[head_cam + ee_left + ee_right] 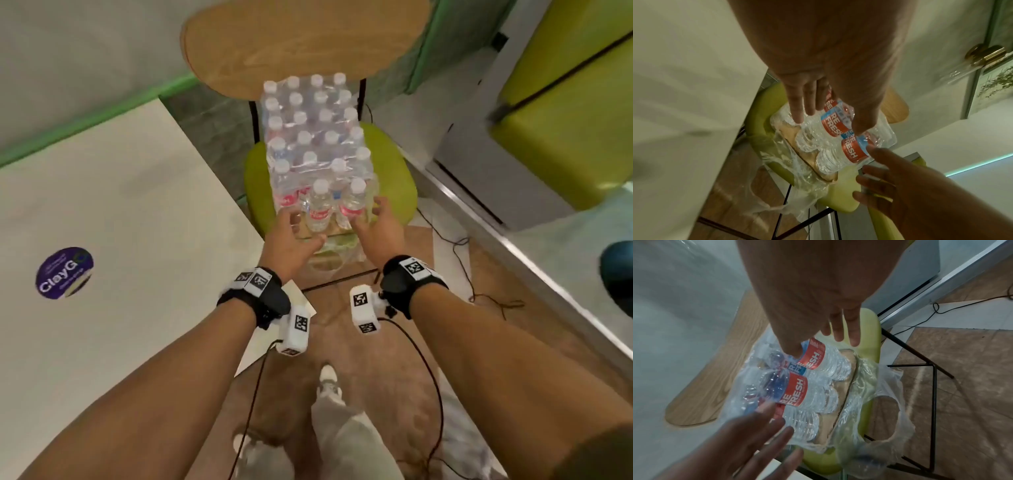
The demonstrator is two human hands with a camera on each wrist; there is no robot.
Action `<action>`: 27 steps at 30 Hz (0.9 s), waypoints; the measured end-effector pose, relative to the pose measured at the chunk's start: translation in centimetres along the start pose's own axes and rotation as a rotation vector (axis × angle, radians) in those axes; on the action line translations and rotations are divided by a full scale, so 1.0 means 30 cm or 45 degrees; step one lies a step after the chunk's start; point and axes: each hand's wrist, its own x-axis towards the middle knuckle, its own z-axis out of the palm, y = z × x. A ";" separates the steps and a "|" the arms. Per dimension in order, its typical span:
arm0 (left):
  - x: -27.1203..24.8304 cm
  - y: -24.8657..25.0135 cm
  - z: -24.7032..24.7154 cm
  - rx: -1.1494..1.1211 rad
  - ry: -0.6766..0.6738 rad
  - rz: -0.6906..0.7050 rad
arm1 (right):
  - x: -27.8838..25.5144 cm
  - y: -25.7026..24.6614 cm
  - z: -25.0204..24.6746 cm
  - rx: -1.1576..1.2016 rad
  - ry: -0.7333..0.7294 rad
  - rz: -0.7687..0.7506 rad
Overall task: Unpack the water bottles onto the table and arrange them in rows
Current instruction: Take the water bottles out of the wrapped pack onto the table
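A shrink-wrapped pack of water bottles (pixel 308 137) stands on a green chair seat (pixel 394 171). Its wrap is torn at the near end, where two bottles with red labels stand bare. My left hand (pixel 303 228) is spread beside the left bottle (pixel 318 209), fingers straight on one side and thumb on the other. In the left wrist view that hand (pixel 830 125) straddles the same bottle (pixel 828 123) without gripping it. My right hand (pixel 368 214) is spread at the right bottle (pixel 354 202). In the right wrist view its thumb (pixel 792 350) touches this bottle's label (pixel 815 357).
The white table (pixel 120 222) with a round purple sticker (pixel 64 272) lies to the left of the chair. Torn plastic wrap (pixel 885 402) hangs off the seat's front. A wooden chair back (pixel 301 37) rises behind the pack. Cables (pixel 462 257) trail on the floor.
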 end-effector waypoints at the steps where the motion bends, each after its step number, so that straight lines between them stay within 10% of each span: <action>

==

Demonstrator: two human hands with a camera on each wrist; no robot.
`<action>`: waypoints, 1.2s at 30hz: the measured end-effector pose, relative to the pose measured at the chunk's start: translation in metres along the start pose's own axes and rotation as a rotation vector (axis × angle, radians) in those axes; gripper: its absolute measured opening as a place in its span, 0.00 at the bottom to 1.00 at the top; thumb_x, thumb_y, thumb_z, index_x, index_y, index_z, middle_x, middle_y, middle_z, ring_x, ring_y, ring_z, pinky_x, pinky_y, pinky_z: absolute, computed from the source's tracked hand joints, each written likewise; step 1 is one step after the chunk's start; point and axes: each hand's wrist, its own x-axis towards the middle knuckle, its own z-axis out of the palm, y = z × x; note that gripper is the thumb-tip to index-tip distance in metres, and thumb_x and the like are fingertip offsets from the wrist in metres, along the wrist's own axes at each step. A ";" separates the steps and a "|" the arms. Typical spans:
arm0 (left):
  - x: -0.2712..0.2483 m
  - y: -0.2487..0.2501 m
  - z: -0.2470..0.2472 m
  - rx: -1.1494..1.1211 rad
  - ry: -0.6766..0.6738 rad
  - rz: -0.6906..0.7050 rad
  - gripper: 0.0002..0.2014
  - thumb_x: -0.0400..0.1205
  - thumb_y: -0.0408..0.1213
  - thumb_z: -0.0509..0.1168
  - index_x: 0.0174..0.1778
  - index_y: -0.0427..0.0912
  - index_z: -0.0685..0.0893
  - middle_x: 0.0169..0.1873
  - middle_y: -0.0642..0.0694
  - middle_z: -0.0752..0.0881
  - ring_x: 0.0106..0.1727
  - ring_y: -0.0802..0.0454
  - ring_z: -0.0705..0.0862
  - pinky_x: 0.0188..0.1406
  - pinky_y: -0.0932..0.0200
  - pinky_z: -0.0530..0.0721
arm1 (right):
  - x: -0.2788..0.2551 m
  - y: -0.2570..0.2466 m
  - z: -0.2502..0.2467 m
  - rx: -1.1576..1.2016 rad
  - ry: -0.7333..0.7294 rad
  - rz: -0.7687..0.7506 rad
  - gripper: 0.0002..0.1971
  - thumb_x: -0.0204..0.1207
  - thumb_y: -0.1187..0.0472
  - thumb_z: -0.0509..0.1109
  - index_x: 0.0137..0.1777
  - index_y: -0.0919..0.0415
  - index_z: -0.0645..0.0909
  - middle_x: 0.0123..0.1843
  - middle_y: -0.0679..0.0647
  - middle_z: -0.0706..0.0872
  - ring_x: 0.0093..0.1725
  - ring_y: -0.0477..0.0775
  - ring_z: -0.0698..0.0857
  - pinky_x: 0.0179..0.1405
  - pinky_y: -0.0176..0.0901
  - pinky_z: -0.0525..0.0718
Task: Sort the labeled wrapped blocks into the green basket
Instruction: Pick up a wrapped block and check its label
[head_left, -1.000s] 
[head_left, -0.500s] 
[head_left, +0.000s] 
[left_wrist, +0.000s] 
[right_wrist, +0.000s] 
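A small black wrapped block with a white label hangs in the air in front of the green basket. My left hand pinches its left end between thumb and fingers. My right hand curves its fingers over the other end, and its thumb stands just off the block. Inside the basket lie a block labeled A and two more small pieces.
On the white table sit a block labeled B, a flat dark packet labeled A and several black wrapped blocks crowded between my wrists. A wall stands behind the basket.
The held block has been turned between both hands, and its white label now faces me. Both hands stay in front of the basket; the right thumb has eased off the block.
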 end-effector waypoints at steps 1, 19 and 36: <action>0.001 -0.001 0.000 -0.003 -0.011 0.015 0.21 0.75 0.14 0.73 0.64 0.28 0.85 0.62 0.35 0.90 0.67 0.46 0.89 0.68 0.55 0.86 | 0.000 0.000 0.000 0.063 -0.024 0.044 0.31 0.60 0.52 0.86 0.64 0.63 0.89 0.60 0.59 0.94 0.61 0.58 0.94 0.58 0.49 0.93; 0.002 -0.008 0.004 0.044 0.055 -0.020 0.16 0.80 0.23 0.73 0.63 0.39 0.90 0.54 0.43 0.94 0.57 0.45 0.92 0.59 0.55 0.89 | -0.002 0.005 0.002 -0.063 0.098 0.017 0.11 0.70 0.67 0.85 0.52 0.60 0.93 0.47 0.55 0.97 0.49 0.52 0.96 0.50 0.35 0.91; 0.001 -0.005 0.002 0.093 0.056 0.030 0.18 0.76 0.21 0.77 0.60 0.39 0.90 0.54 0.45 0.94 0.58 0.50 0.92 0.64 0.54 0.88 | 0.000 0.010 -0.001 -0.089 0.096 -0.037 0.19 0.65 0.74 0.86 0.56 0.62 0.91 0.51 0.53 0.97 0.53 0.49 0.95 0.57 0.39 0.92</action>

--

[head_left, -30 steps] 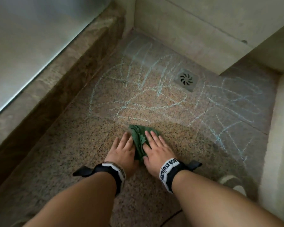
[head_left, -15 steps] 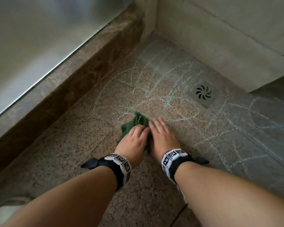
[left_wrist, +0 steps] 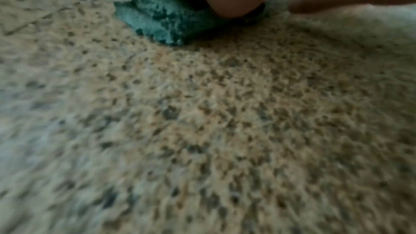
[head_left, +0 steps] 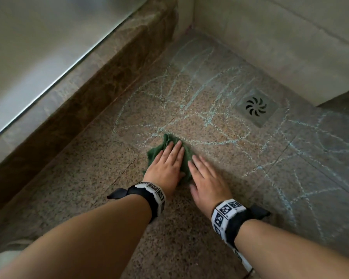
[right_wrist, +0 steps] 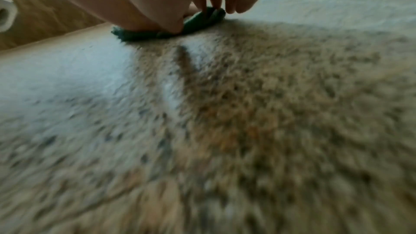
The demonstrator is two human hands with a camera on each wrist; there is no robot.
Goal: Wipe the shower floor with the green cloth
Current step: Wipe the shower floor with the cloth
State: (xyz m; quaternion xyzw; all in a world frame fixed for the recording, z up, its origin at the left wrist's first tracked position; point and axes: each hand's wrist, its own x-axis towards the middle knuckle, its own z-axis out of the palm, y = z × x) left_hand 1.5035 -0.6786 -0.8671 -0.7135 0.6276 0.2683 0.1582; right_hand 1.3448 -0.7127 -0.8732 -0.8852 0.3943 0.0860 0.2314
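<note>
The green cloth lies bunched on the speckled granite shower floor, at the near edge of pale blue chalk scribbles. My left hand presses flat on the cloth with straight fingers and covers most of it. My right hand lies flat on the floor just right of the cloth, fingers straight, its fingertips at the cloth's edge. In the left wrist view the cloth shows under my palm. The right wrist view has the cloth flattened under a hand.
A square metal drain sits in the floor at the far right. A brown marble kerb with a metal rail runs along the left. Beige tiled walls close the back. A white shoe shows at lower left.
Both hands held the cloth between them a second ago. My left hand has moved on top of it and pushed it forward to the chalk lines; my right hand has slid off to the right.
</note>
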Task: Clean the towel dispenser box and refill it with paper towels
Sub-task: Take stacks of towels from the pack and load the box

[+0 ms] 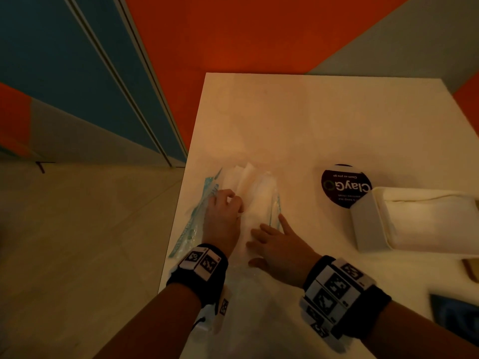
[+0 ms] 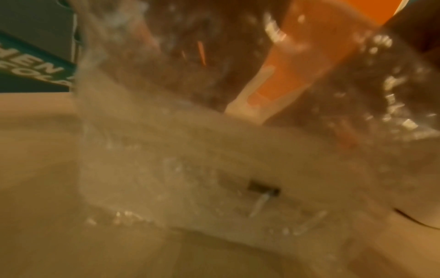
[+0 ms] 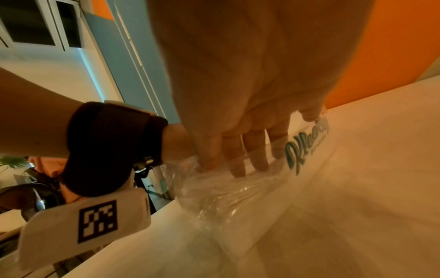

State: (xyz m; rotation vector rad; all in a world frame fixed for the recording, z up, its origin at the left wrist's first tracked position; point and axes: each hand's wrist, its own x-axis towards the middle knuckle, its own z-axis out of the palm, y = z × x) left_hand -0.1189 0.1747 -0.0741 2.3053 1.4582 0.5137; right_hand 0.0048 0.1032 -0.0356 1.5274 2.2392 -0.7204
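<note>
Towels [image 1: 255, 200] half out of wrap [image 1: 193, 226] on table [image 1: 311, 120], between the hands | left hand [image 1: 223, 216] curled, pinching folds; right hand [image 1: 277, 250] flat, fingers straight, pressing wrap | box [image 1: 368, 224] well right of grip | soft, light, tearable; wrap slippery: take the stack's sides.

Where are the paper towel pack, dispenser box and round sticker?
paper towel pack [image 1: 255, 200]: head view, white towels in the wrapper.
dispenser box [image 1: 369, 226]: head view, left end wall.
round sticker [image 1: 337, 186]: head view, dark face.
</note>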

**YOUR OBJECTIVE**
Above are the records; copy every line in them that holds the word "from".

**ANSWER FOR THE TASK**
`<action>`: waypoints, 1.2s at 30hz: the measured end-effector pose, relative to the pose measured at the chunk's start: translation in metres along the start pose's own axes and rotation as a rotation vector (axis × angle, radians) in those axes; gripper: its absolute measured opening as a place in its span, 0.00 at the bottom to 1.00 at the top; thumb_x, thumb_y, thumb_z, index_x, index_y, index_z, middle_x, middle_y, middle_z, ring_x, ring_y, ring_z, pinky_x, pinky_y, pinky_z: absolute, computed from the source's tracked hand joints, each written likewise; step 1 is one step after the chunk's start; point and axes: each hand's wrist, its own x-axis towards the middle knuckle, its own z-axis out of the palm, y = z × x; note that gripper is the thumb-tip to index-tip distance in metres, and thumb_x and the like are fingertip offsets from the wrist in metres, along the wrist's own axes at each step. A ";" separates the steps and a "|" the arms. Typical spans:
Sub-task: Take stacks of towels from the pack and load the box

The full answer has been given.